No conocen otra forma de trabajar que no sea al alimón. Y no tienen ninguna gana de hacerlo. “Solemos decir que uno más uno hacen tres”, dice Rolf. Ha sido así durante más de 30 años, cuando, tras graduarse en el ArtEZ de Arnhem en 1992, se instalaron en París. No tenían un céntimo, trabajaban y vivían en un apartamento minúsculo, y todo parecía cuesta arriba. En 1993 se presentaron al Festival de Hyères y ganaron los tres primeros premios. Y aun así, nada. El mundo de la moda seguía impertérrito. En 1996, muestra de que lo que hacen “tiene mucho de autobiográfico”, convirtieron la frustración en impulso y cambiaron el desfile por pósteres con los que empapelaron París en plena semana de la moda, orquestando una huelga simbólica frente al elitismo sistémico de la industria.
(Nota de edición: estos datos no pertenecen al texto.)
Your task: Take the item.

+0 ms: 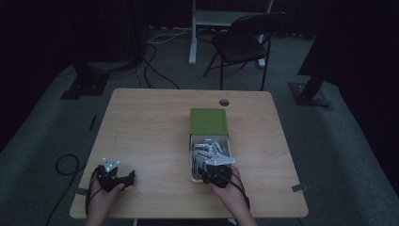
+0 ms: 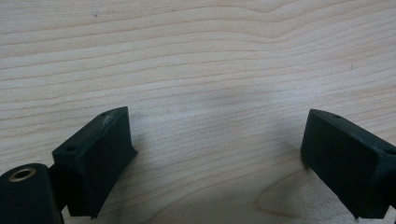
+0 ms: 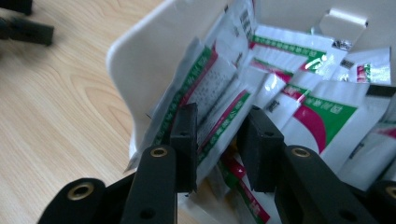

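Work looks barely begun: right tongs (image 3: 217, 140) sit half shut around 1 packet (image 3: 212, 100) in the full box (image 1: 193, 141), while left tongs (image 2: 215, 158) rest wide open, empty, on the worktop (image 1: 146, 132).

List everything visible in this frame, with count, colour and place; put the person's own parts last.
Table: one, light wood, centre.
Box: one, white, open, right of table centre.
Lid: one, green, just beyond the box.
Sachets: many, white with green and red print, inside the box.
Chair: one, black, behind the table.
Cables: several, black, on the floor.
Left gripper: black, open, over bare table.
Right gripper: black, jaws around a sachet in the box, with a gap.
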A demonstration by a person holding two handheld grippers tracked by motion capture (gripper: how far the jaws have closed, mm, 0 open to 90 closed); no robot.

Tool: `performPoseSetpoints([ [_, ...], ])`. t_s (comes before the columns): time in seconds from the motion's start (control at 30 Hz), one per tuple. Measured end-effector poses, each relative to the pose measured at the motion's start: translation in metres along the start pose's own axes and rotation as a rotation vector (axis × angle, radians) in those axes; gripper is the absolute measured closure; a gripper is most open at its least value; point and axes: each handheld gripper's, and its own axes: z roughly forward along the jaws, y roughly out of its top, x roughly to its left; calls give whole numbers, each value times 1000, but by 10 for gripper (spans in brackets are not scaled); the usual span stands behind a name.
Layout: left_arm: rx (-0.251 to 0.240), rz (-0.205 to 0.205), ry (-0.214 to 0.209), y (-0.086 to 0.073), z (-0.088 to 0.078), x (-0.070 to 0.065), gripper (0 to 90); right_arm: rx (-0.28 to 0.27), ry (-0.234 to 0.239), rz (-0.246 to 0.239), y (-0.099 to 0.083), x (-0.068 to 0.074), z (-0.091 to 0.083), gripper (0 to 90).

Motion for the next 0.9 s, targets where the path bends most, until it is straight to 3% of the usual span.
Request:
performPoseSetpoints([
  [0.1,-2,-2,0,0,0,0,97,27,8,21,-1,0,2,703],
  [0.43,-1,-2,0,0,0,0,97,51,17,26,-1,6,5,710],
  [0.73,-1,-1,0,0,0,0,97,59,-3,72,-4,5,5,838],
  [0.9,-2,-2,0,0,0,0,98,57,-12,46,-3,7,3,844],
])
La tornas cambiaron con Russian Doll (1999), nueve piezas que iban colocando sobre una modelo, Maggie Rizer, en una plataforma giratoria. Fueron 70 kilogramos de ropa en total. En realidad, fue una cuestión de presupuesto: no había dinero para el casting. El resultado de unir ingenio y falta de recursos. Pero, ahora sí, habían captado la atención del sector.
Para entonces ya estaban de vuelta en Ámsterdam. “Nos gusta tener un pie dentro del sistema y otro fuera”. Vivir fuera del circuito les permite tener una perspectiva sin adulterar. “París es muy estimulante. También difícil”, apunta Viktor. “Pero siempre será nuestro hogar en la moda. Por eso seguimos desfilando allí”. La última vez fue este julio, con la costura de otoño-invierno, Angry Birds. La siguiente, que presentan en enero, “deberíamos arrancarla ya”, dice Viktor, sin ninguna urgencia en su voz. El de los ritmos es un tema candente en el sector. Fue la razón por la que, hace 10 años, decidieron centrarse en la costura y abandonar el prêt-à-porter. “Con su ritmo acelerado, incesantes plazos y feroz competencia, ha empezado a ser creativamente restrictiva”, se leía en el comunicado. “Fue un burnout”, afirma Rolf.
Que ahora lo retomen es otra declaración de principios.
—¿Qué ha cambiado?
—En la industria, nada. En nuestra forma de trabajar, todo.
Su nueva propuesta es más acotada, con menos prendas, menos colecciones, sin desfile, y todo hecho “en casa”. “Mandar bocetos a una fábrica solo por cumplir plazos no funcionaba para nosotros”. El planteamiento es coger las ideas que exploran en la costura y llevarlas a la calle “para llegar a una audiencia más grande”. Sí, el negocio cuenta. “No es un hobby”, dice Viktor.
Ni su particular enfoque ni su negativa a participar en el circo de tendencias es incompatible con el éxito comercial. Al caso, su multimillonaria división de perfumes. Su primer coqueteo con un aroma propio fue en 1996, cuando, a modo de instalación, representaron en la Torch Gallery de Ámsterdam sus sueños y ambiciones como diseñadores. Estaban la pasarela, la tienda, la sesión de fotos y, por supuesto, Le Parfum: una fragancia que nadie sabe a qué huele en un frasco cerrado con el que se convertiría en su característico sello. Hicieron 250 unidades de cuyo paradero poco se sabe. Ellos tienen uno. “Y creo que mi madre tiene otro”, dice Viktor. Hoy ya llevan siete franquicias, y un centenar de versiones. Pero Flowerbomb —la primera, que este año cumple 20— sigue siendo el superventas imbatible. “En parte”, dice Rolf, “porque el éxito comercial no era lo que buscábamos cuando lo creamos. Y de alguna manera esa es la clave del éxito: hacer lo que quieres”.